Why is it so difficult for us to let go of past sins? Shame and regret are two of Satan’s most effective weapons against God’s children. And it’s oh so easy for us to use our past as an excuse for not moving forward in our faith and service.
But to doubt the freedom from our past, which Christ’s work on the cross accomplished, is to doubt the character of God. It cheapens the grace He lavishes on us, snubs the fellowship He offers to us and discards the power over sin and self He provides.
Horatius Bonar was a nineteenth-century Scottish pastor and hymn writer. According to one biographer, Bonar was the principal hymn writer of Scotland and composed over 600 hymns, including “I Lay My Sins on Jesus.” The first stanza gives the solution to guilt:
I lay my sins on Jesus, the spotless Lamb of God;
He bears them all, and frees us from the accursèd load;
I bring my guilt to Jesus, to wash my crimson stains
White in His blood most precious, till not a stain, remains.[i]

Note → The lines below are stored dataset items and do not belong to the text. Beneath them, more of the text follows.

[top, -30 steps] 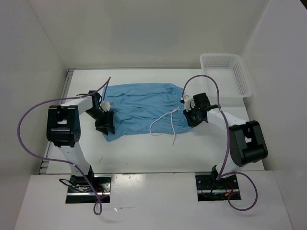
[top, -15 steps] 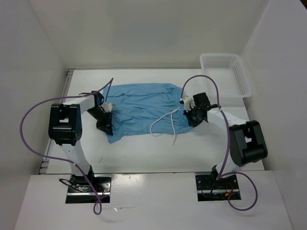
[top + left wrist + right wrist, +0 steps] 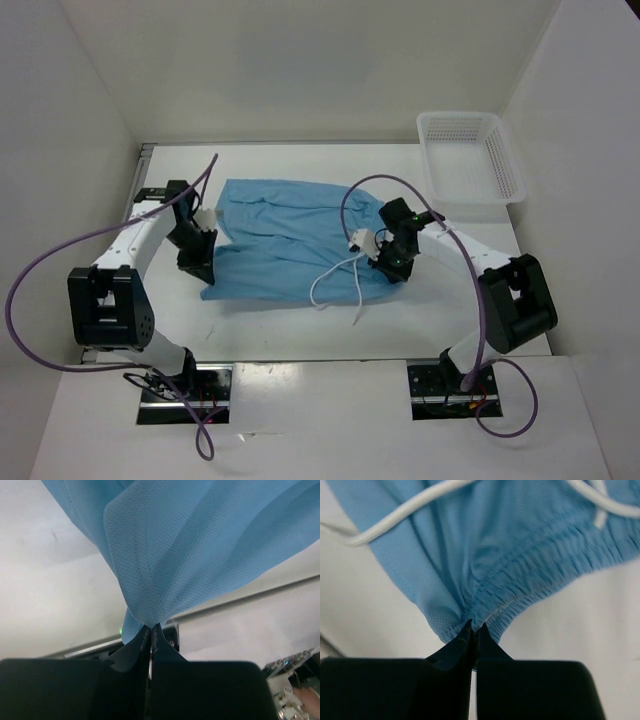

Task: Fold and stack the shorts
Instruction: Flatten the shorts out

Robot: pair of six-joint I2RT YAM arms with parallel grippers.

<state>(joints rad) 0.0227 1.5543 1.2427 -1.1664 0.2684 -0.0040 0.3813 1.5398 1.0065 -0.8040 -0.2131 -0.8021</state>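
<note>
Two pinches, no fold yet. From above, the shorts lie spread mid-table, with the left gripper at their 8 o'clock corner and the right gripper at 4 o'clock. Folding and stacking seemingly remain. A basket sits at 1 o'clock, and white walls enclose the table.

Left wrist: jaws clamp a fabric peak.

Right wrist: jaws clamp the waistband.
</note>
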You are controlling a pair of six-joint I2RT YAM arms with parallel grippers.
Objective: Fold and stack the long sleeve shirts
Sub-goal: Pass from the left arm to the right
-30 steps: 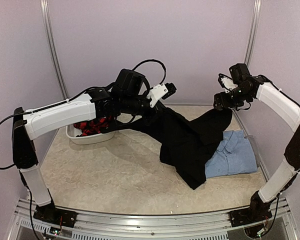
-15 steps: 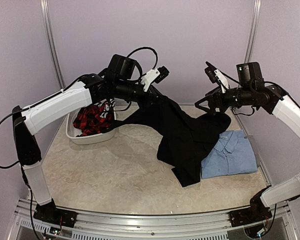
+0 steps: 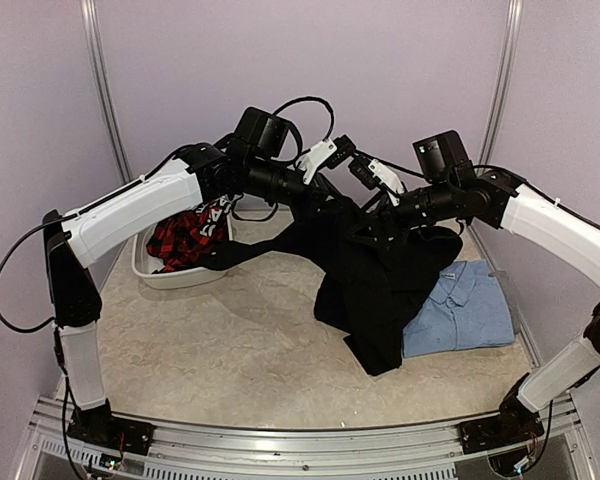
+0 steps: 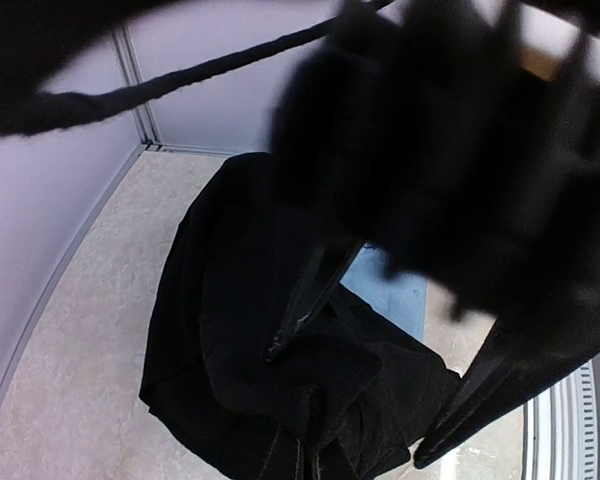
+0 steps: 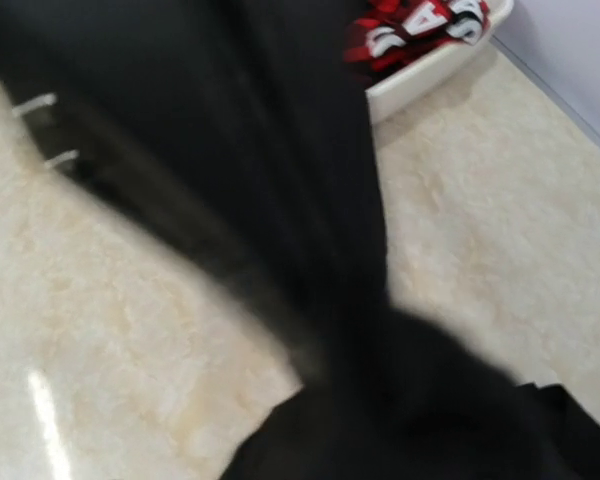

The phrase “wash my crimson stains … till not a stain remains” echoes the prophet Isaiah’s words: “Though your sins are like scarlet, they shall be white as snow; though they are red as crimson, they shall be like wool” (1:18).
Bonar also wrote books. In God’s Way of Peace: A Book for the Anxious, he said, “The Bible does not say ‘Being satisfied about our faith, we have peace with God,’ but ‘Being justified by faith, we have peace with God.’ Satisfaction with Jesus and his work, not satisfaction with your own faith is what God expects of you.” Just a few pages later, he added, “Satisfaction with yourself, even if you could get it, would do nothing for you. Satisfaction with Christ would do everything; for Christ is all.”[ii]

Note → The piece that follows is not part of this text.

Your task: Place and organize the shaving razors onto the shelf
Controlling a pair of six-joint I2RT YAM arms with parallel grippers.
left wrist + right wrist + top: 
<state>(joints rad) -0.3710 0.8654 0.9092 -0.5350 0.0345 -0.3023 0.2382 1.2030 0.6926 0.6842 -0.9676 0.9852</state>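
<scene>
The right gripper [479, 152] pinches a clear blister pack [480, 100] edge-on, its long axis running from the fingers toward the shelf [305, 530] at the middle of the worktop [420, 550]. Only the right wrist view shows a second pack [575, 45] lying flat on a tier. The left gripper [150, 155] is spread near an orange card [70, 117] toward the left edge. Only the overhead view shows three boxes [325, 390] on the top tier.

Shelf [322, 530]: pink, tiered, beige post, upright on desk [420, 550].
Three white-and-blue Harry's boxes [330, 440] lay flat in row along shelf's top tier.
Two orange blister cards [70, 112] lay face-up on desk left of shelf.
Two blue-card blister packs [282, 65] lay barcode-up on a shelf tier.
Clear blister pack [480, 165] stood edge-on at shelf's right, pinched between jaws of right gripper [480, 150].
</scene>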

Guilt about past sins enslaves us because we don’t fully embrace the completeness of our redemption. “Christ has set us free. … So take your stand! Never again let anyone [including yourself] put a harness of slavery on you” (Galatians 5:1 MSG).
Do past sins haunt you? Chain you? Do you want to be freed from their power? If you have accepted the gift of salvation, Jesus has already unlocked the prison door of your past. Swing it open and walk out. Don’t look back.
Next Step: Many Bible scholars believe the Bible contains four psalms David wrote after his sin with Bathsheba. If you read them in the following sequence, you can trace his journey from a chasm of guilt to a pinnacle of joy: Psalms 38, 6, 51, and 32. Take that journey this week.